> [EXERCISE DETAILS]
Set the listing down once more, exactly as given.

==== DATASET CONTENT

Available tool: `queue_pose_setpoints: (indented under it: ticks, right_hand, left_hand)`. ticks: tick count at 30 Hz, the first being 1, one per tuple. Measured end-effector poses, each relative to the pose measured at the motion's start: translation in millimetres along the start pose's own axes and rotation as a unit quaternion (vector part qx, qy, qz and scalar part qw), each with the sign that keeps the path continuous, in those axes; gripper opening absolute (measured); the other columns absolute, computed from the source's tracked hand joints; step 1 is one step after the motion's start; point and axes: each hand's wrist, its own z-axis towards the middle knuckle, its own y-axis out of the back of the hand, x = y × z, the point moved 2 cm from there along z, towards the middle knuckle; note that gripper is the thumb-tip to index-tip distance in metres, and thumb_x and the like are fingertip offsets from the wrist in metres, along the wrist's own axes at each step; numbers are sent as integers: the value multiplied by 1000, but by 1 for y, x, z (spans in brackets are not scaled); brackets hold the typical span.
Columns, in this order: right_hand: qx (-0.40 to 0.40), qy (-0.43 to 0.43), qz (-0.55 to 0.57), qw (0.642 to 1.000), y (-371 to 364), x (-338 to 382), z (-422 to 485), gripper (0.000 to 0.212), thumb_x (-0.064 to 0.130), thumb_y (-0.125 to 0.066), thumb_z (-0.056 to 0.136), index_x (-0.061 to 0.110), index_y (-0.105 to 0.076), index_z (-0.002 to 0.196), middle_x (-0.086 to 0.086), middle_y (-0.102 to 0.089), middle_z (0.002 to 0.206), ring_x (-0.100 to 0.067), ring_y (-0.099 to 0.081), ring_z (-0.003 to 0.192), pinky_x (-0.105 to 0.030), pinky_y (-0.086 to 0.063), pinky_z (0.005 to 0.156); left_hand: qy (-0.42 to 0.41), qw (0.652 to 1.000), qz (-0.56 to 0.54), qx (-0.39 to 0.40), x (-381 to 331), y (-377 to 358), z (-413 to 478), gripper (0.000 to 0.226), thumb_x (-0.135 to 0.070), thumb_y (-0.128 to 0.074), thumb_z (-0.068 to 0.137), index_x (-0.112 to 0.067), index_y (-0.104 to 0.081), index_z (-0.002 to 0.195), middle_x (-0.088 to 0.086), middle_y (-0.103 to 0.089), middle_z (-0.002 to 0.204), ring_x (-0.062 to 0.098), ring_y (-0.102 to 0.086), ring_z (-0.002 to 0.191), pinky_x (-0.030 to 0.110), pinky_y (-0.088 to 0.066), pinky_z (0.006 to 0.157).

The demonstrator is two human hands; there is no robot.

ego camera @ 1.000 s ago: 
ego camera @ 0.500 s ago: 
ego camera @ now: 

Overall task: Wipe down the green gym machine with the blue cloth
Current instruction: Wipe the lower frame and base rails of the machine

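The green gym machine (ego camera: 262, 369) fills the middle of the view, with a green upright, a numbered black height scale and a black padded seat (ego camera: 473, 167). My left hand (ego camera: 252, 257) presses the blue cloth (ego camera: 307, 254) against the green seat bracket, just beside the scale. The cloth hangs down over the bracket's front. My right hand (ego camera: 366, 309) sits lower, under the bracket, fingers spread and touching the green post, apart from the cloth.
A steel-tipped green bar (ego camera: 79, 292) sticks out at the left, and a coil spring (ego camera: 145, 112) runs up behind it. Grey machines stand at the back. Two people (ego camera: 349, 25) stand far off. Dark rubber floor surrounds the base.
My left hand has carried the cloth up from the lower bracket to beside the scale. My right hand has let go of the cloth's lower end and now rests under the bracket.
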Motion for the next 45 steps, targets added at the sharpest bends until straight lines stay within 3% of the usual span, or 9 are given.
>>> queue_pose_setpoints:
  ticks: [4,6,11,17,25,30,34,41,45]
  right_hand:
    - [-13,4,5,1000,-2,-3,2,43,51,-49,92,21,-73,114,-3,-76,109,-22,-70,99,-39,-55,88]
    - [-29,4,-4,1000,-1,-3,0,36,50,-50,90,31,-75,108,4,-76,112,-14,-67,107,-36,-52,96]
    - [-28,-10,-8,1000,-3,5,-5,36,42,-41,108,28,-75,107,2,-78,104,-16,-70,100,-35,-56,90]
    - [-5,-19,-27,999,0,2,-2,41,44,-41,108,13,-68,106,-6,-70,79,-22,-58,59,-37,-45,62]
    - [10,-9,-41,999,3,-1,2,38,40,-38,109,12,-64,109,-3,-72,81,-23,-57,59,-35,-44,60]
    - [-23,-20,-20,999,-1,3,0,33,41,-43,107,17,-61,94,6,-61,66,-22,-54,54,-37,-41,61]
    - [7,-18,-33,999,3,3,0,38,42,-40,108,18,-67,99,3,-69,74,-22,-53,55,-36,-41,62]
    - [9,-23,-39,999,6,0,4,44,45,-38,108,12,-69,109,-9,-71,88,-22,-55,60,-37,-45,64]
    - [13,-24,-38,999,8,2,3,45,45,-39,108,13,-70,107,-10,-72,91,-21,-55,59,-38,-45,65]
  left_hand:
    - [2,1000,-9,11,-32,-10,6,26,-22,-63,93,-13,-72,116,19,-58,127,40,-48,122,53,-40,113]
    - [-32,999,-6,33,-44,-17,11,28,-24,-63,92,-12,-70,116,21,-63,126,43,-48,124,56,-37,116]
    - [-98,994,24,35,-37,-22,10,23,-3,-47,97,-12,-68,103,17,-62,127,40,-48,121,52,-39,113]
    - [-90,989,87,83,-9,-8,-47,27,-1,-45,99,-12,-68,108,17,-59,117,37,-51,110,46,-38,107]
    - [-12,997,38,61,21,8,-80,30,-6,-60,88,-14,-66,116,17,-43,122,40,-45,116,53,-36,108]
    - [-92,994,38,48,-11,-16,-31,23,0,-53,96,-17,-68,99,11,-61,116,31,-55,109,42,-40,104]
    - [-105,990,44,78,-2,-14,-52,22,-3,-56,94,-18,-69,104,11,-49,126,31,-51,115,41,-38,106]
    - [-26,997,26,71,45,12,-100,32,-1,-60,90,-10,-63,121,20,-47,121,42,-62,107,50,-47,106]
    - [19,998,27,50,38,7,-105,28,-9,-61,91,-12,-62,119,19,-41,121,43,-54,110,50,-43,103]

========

> [WRITTEN REPLY]
Available tool: `queue_pose_setpoints: (indented under it: ticks, right_hand, left_hand)`. ticks: tick count at 30 Hz, the first being 1, one per tuple. Measured end-effector poses, each relative to the pose measured at the motion's start: translation in millimetres along the start pose's own axes and rotation as a unit quaternion (vector part qx, qy, qz and scalar part qw), each with the sign that keeps the path continuous, in those axes; gripper opening absolute (measured); the other columns absolute, computed from the source's tracked hand joints; step 1 is one step after the motion's start; point and axes: each hand's wrist, its own z-axis towards the middle knuckle, its own y-axis out of the back of the hand, x = y × z, the point moved 2 cm from there along z, towards the middle knuckle; note that gripper is the thumb-tip to index-tip distance in metres, and thumb_x and the like are fingertip offsets from the wrist in metres, along the wrist's own axes at each step; numbers are sent as integers: the value multiplied by 1000, but by 1 for y, x, z (spans in brackets are not scaled); brackets hold the typical span.
Columns, in this order: right_hand: qx (-0.40 to 0.40), qy (-0.43 to 0.43), qz (-0.55 to 0.57), qw (0.642 to 1.000), y (-371 to 364), x (-338 to 382), z (-422 to 485), gripper (0.000 to 0.212), thumb_x (-0.064 to 0.130), thumb_y (-0.125 to 0.066), thumb_z (-0.056 to 0.136), index_x (-0.061 to 0.110), index_y (-0.105 to 0.076), index_z (-0.002 to 0.196), middle_x (-0.086 to 0.086), middle_y (-0.102 to 0.089), middle_z (0.002 to 0.206), ring_x (-0.100 to 0.067), ring_y (-0.099 to 0.081), ring_z (-0.003 to 0.192), pinky_x (-0.105 to 0.030), pinky_y (-0.086 to 0.063), pinky_z (0.005 to 0.156); left_hand: qy (-0.42 to 0.41), qw (0.652 to 1.000), qz (-0.56 to 0.54), qx (-0.39 to 0.40), x (-381 to 331), y (-377 to 358), z (-413 to 478), gripper (0.000 to 0.226), thumb_x (-0.135 to 0.070), thumb_y (-0.128 to 0.074), thumb_z (-0.068 to 0.137), index_x (-0.112 to 0.067), index_y (-0.104 to 0.081), index_z (-0.002 to 0.195), middle_x (-0.088 to 0.086), middle_y (-0.103 to 0.089), middle_z (-0.002 to 0.204), ring_x (-0.062 to 0.098), ring_y (-0.102 to 0.086), ring_z (-0.002 to 0.191), pinky_x (-0.030 to 0.110), pinky_y (-0.088 to 0.066), pinky_z (0.006 to 0.157).

The demonstrator is two human hands; there is no robot.

ego camera @ 1.000 s ago: 
ego camera @ 0.500 s ago: 
ego camera @ now: 

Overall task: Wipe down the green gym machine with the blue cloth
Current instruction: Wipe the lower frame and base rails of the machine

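The green gym machine (ego camera: 262, 369) fills the middle of the view, with a green upright, a numbered black height scale and a black padded seat (ego camera: 473, 167). My left hand (ego camera: 252, 257) presses the blue cloth (ego camera: 307, 254) against the green seat bracket, just beside the scale. The cloth hangs down over the bracket's front. My right hand (ego camera: 366, 309) sits lower, under the bracket, fingers spread and touching the green post, apart from the cloth.
A steel-tipped green bar (ego camera: 79, 292) sticks out at the left, and a coil spring (ego camera: 145, 112) runs up behind it. Grey machines stand at the back. Two people (ego camera: 349, 25) stand far off. Dark rubber floor surrounds the base.
My left hand has carried the cloth up from the lower bracket to beside the scale. My right hand has let go of the cloth's lower end and now rests under the bracket.
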Motion for the next 45 steps, targets added at the sharpest bends until straight lines stay within 3% of the usual span, or 9 are given.
>>> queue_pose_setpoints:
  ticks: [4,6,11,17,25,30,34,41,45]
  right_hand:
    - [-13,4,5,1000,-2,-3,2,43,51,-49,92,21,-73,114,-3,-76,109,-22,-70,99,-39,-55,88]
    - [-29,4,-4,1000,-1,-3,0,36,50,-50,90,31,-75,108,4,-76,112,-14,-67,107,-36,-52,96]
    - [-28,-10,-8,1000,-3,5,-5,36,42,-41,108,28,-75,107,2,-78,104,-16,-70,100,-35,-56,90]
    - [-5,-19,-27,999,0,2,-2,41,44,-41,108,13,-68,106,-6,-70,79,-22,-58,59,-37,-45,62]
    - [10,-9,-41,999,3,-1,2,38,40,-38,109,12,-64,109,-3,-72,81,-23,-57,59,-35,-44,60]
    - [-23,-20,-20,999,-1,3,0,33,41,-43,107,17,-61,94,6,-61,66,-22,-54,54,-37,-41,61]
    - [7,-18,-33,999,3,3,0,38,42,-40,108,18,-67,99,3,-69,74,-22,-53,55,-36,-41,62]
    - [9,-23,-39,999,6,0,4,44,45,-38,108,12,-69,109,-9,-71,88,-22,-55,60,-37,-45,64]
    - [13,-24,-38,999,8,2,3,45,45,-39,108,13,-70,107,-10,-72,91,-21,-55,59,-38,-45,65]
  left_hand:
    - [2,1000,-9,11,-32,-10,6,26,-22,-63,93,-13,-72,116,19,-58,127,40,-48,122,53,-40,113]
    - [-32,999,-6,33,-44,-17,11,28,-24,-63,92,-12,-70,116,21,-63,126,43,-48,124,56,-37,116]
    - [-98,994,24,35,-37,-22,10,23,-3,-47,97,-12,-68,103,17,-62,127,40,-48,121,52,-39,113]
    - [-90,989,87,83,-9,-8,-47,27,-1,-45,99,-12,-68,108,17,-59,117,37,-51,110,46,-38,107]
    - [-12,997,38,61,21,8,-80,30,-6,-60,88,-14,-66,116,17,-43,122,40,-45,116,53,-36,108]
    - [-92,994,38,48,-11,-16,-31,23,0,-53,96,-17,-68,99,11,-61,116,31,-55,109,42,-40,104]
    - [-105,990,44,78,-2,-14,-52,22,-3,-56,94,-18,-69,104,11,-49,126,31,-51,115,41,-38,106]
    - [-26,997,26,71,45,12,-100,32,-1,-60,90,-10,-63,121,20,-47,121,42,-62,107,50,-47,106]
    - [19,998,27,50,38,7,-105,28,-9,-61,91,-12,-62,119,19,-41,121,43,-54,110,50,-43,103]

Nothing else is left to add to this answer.